As can be seen, at iteration \(2 \times 10^4\) there is a large reduction in stochastic error.

When performing a blocking analysis, the user should not begin averaging data until after the semi-stochastic adaptation has been turned on, since there is a significant change in the probability distributions of data beyond this point. This is particularly true in initiator FCIQMC simulations, where the use of semi-stochastic can alter the initiator error (although we typically find that semi-stochastic does not alter the magnitude of initiator error significantly, it can in some cases, see [Petruzielo12]). We can therefore analyse the above simulation using

$ reblock_hande.py --quiet --start 30000 hubbard_semi_stoch_high.out

which results in:

Recommended statistics from optimal block size:

                               # H psips \sum H_0j N_j       N_0        Shift   Proj. Energy
hubbard_semi_stoch_high.out  5216460(80)     -15356(2)  46576(5)  -0.32970(2)  -0.3296994(8)
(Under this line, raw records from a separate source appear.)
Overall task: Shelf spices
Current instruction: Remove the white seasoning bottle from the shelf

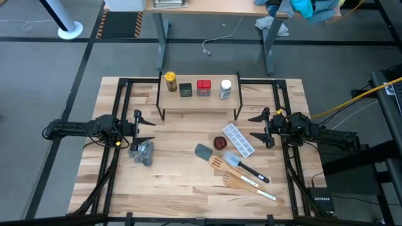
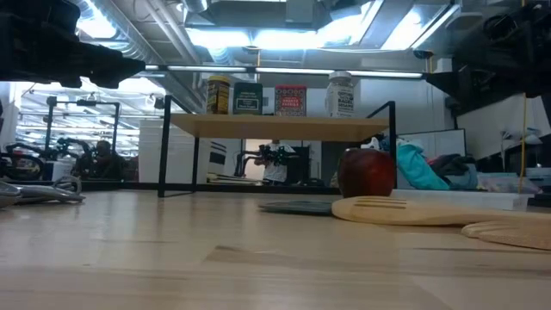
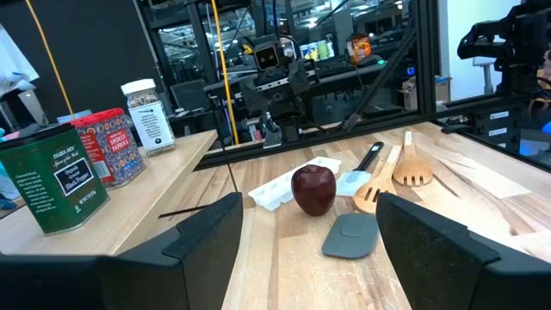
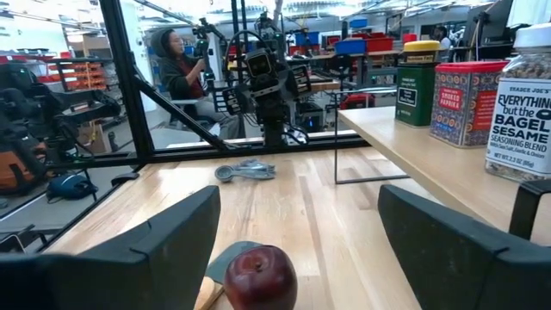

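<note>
Four spices stand in a row on their bases on the shelf's light wooden top (image 1: 200, 103), at the far middle of the table. From left to right they are a yellow-lidded amber jar (image 1: 170, 81), a dark square tin (image 1: 185, 90), a red square tin (image 1: 203, 88) and a white-capped jar (image 1: 225, 88). The shelf rests on thin black legs (image 2: 161, 151). My left gripper (image 1: 143, 128) hovers open at the table's left, pointing level toward the right. My right gripper (image 1: 256, 127) hovers open at the table's right, facing it. Neither has anything between its fingers.
Grey measuring spoons (image 1: 142, 152) lie near the left gripper. Between the grippers and toward the near right lie a dark red apple-shaped thing (image 1: 219, 143), a white ice tray (image 1: 239, 139), a grey spatula (image 1: 204, 152) and wooden utensils (image 1: 239, 181). A person (image 4: 176, 60) sits beyond the table.
</note>
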Controlling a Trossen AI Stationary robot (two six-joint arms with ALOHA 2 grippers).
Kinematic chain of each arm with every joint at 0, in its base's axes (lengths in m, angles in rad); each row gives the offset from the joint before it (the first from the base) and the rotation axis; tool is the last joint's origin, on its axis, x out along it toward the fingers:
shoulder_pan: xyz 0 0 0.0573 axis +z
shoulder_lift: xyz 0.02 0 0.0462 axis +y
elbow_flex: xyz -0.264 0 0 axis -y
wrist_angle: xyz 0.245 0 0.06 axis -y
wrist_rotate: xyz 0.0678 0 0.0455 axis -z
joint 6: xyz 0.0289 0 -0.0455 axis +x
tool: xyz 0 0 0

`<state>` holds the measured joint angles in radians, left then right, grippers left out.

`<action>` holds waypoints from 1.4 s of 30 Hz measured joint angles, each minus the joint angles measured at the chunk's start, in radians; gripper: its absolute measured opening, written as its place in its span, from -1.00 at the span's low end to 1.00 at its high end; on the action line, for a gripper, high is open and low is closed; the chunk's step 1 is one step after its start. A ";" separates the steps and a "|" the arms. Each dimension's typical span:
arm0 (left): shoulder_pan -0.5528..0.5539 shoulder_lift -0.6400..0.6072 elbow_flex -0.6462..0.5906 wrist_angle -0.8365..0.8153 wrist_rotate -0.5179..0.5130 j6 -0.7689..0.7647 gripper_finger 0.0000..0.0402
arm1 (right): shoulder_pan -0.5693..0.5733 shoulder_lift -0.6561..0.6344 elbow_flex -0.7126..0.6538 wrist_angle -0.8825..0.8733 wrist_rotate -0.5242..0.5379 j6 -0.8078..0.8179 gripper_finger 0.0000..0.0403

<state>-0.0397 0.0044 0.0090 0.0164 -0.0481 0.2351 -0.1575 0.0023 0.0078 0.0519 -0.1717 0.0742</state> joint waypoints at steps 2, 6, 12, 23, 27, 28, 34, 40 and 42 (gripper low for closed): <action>0.000 0.000 0.000 0.000 0.000 0.000 0.30 | 0.000 0.000 0.000 0.002 -0.004 0.003 0.61; 0.000 0.000 0.000 0.000 0.000 0.000 0.30 | 0.000 0.000 0.000 0.004 -0.004 0.063 0.61; 0.000 0.000 0.000 0.000 0.000 0.060 0.30 | 0.000 0.000 0.000 0.004 -0.002 0.138 0.61; 0.000 0.000 0.000 0.049 0.000 -0.084 0.30 | 0.000 0.002 0.000 0.076 0.162 0.175 0.61; 0.000 0.000 0.000 0.092 -0.007 -0.195 0.30 | 0.000 0.020 0.000 0.209 0.141 0.139 0.61; 0.000 0.000 0.000 0.114 -0.014 -0.223 0.30 | 0.000 0.028 0.003 0.234 0.132 0.123 0.61; 0.000 0.000 0.000 0.220 -0.033 -0.243 0.30 | 0.000 0.139 0.078 0.245 0.139 0.015 0.61; 0.001 0.000 0.000 0.229 -0.047 -0.232 0.30 | 0.000 0.370 0.216 0.230 0.189 -0.165 0.61; 0.001 0.000 0.000 0.224 -0.047 -0.228 0.30 | 0.000 0.450 0.277 0.205 0.224 -0.223 0.61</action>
<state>-0.0383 0.0044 0.0090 0.2405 -0.0948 0.0070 -0.1577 0.4518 0.2851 0.2572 0.0527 -0.1491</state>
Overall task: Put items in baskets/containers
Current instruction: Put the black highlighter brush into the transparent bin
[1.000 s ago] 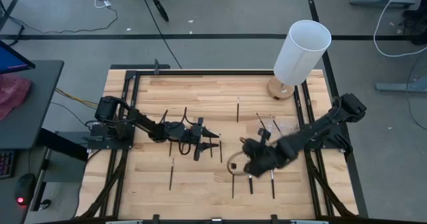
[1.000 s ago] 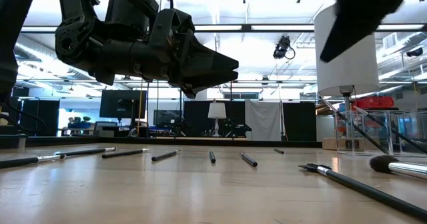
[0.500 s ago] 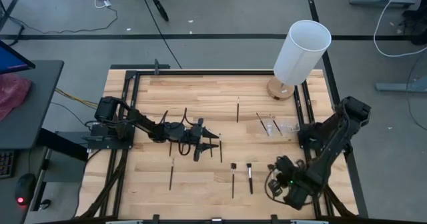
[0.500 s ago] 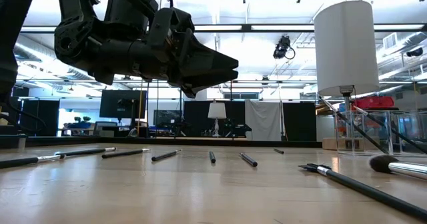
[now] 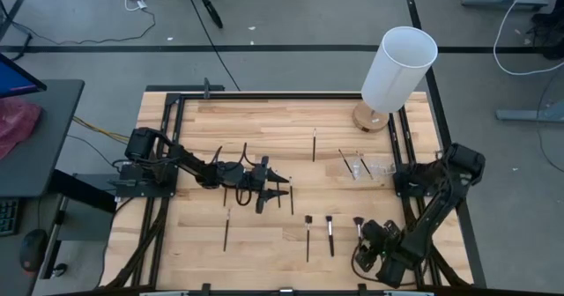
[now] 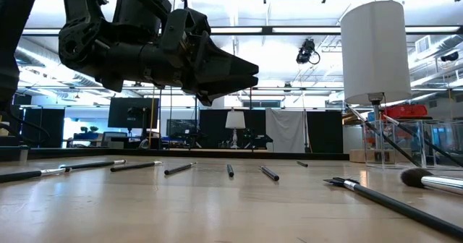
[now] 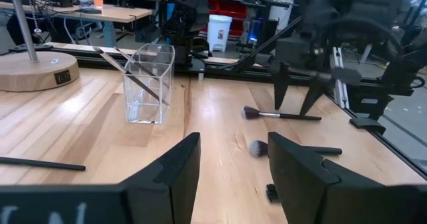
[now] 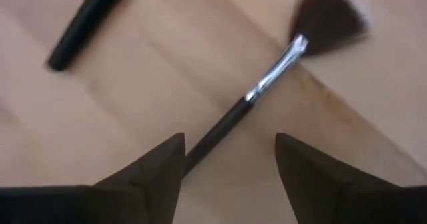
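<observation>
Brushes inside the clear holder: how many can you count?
2: one brush and another beside it, both leaning out of the clear holder. None seems hidden.

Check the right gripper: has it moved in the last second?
Yes. In the high view the right gripper has swung from mid-table, near the left arm, toward the table's near right corner, farther from the white cylinder.

Bare table (image 5: 256, 120) spans the upper left of the high view; the white lamp (image 5: 398, 67) blocks the upper right, brushes (image 5: 308, 236) scatter lower centre.
</observation>
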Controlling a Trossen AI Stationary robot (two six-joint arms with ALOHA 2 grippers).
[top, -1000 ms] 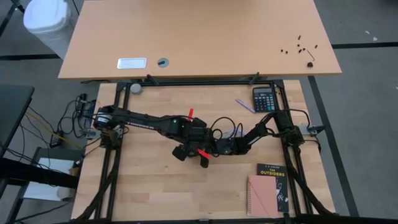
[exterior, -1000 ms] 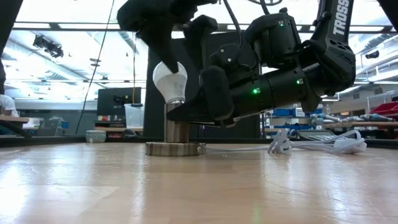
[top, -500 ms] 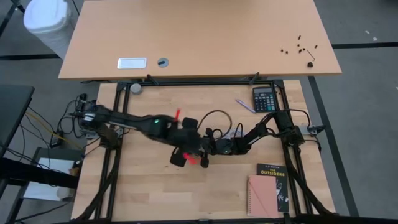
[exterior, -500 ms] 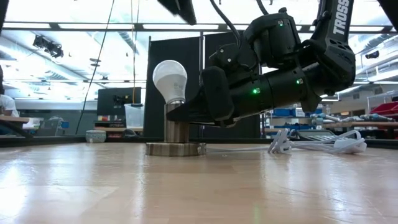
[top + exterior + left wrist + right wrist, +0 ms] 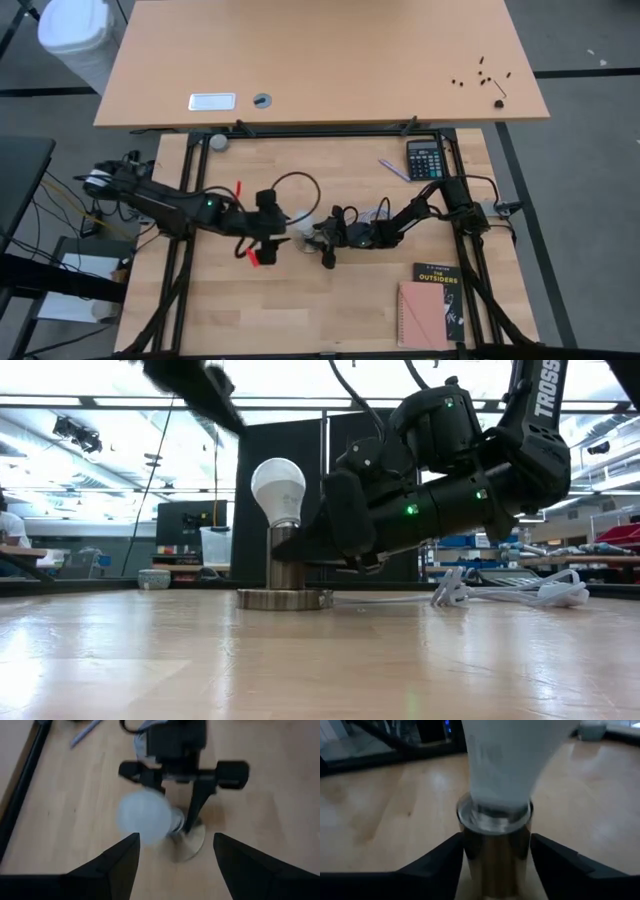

Compared to the equivalent non-semi-stochastic simulation performed in the FCIQMC tutorial tutorial, the error bars on the shift and projected energy estimators have reduced from \(4 \times 10^{-5}\) and \(3 \times 10^{-6}\) to \(2 \times 10^{-5}\) and \(8 \times 10^{-7}\), respectively.

Note that if you do not specify a start_iteration value in the semi_stoch table of the input file, then the semi-stochastic adaptation will be turned on from the first iteration. This should not be done when starting a new simulation, because wave functions in HANDE are initialised as single determinants. However, if restarting a simulation from an HDF5 file then this is a sensible approach - the simulation will begin from the wave function stored in the HDF5 file, and the deterministic space will be chosen from the most populated determinants in this wave function. An input file for such a restarted simulation would contain the following semi_stoch and restart tables within the fciqmc table:

fciqmc {
    sys = hubbard_k{...},
    qmc = {...},
    semi_stoch = {
        size = 10000,
        space = "high",
    },
    restart = {
        read = 0,
    },
}

(see the restart options entry in the documentation for more options relating to restarting simulations).

Finally, when restarting simulations which were already using the semi-stochastic adaptation, it is important to use exactly the same deterministic space to ensure that estimators are statistically consistent before and after restarting. However, the approach in HANDE uses the instantaneous FCIQMC wave function to generate the deterministic space, which changes during the simulation. Using the above approach would therefore lead to a slightly different space being generated after restarting. One can get around this by outputting the deterministic space in use to a file, and reading it back in for the restarted calculation. For example, to generate a deterministic space from the \(10^4\) most populated determinants at iteration \(2 \times 10^4\), and to then print this space to a file, one should use the write keyword in the semi-stoch table:

fciqmc {
    sys = hubbard_k{...},
    qmc = {...},
    semi_stoch = {
        size = 10000,
        start_iteration = 20000,
        space = "high",
        write = 0,
    },
}

Here, the value of the write keyword, \(0\), is an index used in the name of the resulting file. Note that write can also be a boolean, in which case HANDE will find and use the smallest unused id available in the directory.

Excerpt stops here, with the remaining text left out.